**Exercise prompt:**
Restate all of the entries verbatim.

───── Information ─────

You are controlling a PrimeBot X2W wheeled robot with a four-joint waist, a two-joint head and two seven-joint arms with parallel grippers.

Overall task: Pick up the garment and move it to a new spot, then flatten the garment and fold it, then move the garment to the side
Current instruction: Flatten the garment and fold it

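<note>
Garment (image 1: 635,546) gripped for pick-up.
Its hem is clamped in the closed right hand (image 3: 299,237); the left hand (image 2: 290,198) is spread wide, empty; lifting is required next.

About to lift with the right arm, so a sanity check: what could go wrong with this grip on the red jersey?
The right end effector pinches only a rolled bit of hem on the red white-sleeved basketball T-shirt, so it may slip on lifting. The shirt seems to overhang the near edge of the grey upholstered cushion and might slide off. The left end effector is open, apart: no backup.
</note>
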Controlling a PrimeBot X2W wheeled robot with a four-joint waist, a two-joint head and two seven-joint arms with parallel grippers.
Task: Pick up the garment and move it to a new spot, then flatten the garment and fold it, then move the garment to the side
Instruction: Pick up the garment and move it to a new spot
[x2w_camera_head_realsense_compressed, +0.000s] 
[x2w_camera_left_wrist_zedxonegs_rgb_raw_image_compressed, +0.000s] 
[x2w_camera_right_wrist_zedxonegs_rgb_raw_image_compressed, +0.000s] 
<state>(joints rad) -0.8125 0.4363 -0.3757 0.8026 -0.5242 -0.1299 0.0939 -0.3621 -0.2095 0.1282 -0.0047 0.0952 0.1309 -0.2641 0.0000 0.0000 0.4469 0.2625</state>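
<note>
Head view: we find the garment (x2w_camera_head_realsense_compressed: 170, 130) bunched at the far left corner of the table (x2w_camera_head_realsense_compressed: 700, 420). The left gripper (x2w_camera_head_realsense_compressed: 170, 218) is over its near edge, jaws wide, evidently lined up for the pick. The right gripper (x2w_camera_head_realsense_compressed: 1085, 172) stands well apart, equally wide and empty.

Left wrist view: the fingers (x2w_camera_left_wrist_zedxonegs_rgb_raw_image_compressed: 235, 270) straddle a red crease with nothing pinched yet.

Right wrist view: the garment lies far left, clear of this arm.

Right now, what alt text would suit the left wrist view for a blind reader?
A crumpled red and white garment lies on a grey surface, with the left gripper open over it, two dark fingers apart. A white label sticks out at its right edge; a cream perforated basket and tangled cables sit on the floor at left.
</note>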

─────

**Your response:**
You are controlling a PrimeBot X2W wheeled robot with a four-joint waist, a two-joint head and two seven-joint arms with parallel grippers.

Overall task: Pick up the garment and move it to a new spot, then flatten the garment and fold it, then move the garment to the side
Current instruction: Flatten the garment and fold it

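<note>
Garment (image 1: 635,546) gripped for pick-up.
Its hem is clamped in the closed right hand (image 3: 299,237); the left hand (image 2: 290,198) is spread wide, empty; lifting is required next.

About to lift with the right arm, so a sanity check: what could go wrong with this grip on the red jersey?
The right end effector pinches only a rolled bit of hem on the red white-sleeved basketball T-shirt, so it may slip on lifting. The shirt seems to overhang the near edge of the grey upholstered cushion and might slide off. The left end effector is open, apart: no backup.
</note>
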Controlling a PrimeBot X2W wheeled robot with a four-joint waist, a two-joint head and two seven-joint arms with parallel grippers.
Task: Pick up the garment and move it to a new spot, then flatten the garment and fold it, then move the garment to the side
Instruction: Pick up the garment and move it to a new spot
[x2w_camera_head_realsense_compressed, +0.000s] 
[x2w_camera_left_wrist_zedxonegs_rgb_raw_image_compressed, +0.000s] 
[x2w_camera_right_wrist_zedxonegs_rgb_raw_image_compressed, +0.000s] 
<state>(joints rad) -0.8125 0.4363 -0.3757 0.8026 -0.5242 -0.1299 0.0939 -0.3621 -0.2095 0.1282 -0.0047 0.0952 0.1309 -0.2641 0.0000 0.0000 0.4469 0.2625</state>
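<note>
Head view: we find the garment (x2w_camera_head_realsense_compressed: 170, 130) bunched at the far left corner of the table (x2w_camera_head_realsense_compressed: 700, 420). The left gripper (x2w_camera_head_realsense_compressed: 170, 218) is over its near edge, jaws wide, evidently lined up for the pick. The right gripper (x2w_camera_head_realsense_compressed: 1085, 172) stands well apart, equally wide and empty.

Left wrist view: the fingers (x2w_camera_left_wrist_zedxonegs_rgb_raw_image_compressed: 235, 270) straddle a red crease with nothing pinched yet.

Right wrist view: the garment lies far left, clear of this arm.

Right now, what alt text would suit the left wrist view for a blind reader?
A crumpled red and white garment lies on a grey surface, with the left gripper open over it, two dark fingers apart. A white label sticks out at its right edge; a cream perforated basket and tangled cables sit on the floor at left.
</note>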

The output is done.